Euler problems/21 to 30
Problem 21
Evaluate the sum of all amicable pairs under 10000.
Solution:
problem_21 =
sum [n |
n <- [2..9999],
let m = eulerTotient n,
m > 1,
m < 10000,
n == eulerTotient m
]
Problem 22
What is the total of all the name scores in the file of first names?
Solution:
import Data.List
import Data.Char
problem_22 = do
input <- readFile "names.txt"
let names = sort $ read$"["++ input++"]"
let scores = zipWith score names [1..]
print $ show $ sum $ scores
where
score w i = (i *) $ sum $ map (\c -> ord c - ord 'A' + 1) w
Problem 23
Find the sum of all the positive integers which cannot be written as the sum of two abundant numbers.
Solution:
import Data.Array
n = 28124
abundant n = eulerTotient n - n > n
abunds_array = listArray (1,n) $ map abundant [1..n]
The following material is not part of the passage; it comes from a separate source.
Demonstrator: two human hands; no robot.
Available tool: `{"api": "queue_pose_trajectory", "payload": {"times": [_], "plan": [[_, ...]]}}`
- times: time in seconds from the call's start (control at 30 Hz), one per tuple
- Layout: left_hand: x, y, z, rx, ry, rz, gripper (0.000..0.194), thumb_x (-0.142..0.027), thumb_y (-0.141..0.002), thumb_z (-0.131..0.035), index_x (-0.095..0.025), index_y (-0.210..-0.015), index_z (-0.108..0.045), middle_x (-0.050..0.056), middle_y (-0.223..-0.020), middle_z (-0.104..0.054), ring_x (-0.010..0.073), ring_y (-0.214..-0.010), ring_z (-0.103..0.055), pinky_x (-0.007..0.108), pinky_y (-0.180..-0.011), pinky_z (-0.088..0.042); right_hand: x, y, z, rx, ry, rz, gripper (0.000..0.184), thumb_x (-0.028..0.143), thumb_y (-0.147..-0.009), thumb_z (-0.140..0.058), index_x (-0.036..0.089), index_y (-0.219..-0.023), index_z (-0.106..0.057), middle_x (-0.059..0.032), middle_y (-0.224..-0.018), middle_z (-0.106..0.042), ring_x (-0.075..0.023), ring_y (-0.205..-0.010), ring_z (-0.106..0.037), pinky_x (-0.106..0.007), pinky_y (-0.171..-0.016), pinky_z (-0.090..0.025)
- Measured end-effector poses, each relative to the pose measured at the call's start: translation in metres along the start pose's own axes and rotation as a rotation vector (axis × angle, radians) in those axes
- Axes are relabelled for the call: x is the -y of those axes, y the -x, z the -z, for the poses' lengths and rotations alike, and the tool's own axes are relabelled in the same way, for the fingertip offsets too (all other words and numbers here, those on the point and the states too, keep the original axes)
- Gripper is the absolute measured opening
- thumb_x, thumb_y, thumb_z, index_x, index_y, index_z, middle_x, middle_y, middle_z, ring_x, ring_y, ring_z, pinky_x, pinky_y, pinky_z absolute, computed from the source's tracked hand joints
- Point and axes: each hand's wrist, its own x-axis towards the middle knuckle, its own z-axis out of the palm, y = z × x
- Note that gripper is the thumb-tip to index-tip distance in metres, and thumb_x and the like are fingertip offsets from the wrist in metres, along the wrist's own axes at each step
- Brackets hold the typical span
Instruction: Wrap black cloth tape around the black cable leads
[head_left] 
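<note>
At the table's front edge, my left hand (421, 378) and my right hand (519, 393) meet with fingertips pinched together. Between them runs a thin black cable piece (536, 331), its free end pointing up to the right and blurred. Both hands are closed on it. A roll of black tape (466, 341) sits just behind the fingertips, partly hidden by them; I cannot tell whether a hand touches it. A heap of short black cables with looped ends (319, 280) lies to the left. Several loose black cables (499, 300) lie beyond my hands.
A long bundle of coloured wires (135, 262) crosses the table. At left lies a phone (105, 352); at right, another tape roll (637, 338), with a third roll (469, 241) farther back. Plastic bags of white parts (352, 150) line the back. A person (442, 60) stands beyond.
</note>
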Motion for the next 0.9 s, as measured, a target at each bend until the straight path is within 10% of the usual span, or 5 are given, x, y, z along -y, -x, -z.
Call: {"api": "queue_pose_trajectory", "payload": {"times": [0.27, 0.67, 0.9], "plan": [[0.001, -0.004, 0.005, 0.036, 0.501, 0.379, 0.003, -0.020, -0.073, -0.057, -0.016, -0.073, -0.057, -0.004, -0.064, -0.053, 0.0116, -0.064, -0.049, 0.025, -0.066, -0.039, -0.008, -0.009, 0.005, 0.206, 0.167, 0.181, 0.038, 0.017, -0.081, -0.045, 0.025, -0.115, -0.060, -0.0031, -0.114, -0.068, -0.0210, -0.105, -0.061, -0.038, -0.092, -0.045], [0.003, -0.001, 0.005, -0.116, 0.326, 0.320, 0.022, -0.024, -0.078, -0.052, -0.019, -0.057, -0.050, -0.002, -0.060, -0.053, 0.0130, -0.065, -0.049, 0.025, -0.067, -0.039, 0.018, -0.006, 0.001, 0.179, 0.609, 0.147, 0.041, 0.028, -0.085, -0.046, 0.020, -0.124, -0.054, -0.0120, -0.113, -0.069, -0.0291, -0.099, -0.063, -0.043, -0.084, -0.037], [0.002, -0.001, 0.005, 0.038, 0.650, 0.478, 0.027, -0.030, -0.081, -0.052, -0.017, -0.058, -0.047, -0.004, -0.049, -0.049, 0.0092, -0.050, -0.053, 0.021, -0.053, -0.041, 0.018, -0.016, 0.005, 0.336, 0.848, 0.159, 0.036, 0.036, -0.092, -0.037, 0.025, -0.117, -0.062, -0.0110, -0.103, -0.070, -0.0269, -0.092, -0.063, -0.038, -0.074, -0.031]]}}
abunds = filter (abunds_array !) [1..n]
rests x = map (x-) $ takeWhile (<= x `div` 2) abunds
isSum = any (abunds_array !) . rests
problem_23 = putStrLn $ show $ foldl1 (+) $ filter (not . isSum) [1..n]
Problem 24
What is the millionth lexicographic permutation of the digits 0, 1, 2, 3, 4, 5, 6, 7, 8 and 9?
Solution:
import Data.List
fac 0 = 1
fac n = n * fac (n - 1)
perms [] _= []
perms xs n=
x:( perms ( delete x $ xs ) (mod n m))
where
m=fac$(length(xs) -1)
y=div n m
x = xs!!y
problem_24 = perms "0123456789" 999999
Problem 25
What is the first term in the Fibonacci sequence to contain 1000 digits?
Solution:
import Data.List
fib x
|x==0=0
|x==1=1
|x==2=1
|odd x=(fib (d+1))^2+(fib d)^2
|otherwise=(fib (d+1))^2-(fib (d-1))^2
where
d=div x 2
phi=(1+sqrt 5)/2
dig x=floor( (fromInteger x-1) * log 10 /log phi)
problem_25 =
head[a|a<-[dig num..],(>=limit)$fib a]
where
num=1000
limit=10^(num-1)
Problem 26
Find the value of d < 1000 for which 1/d contains the longest recurring cycle.
Solution:
next n d = (n `mod` d):next (10*n`mod`d) d
idigs n = tail $ take (1+n) $ next 1 n
pos x = map fst . filter ((==x) . snd) . zip [1..]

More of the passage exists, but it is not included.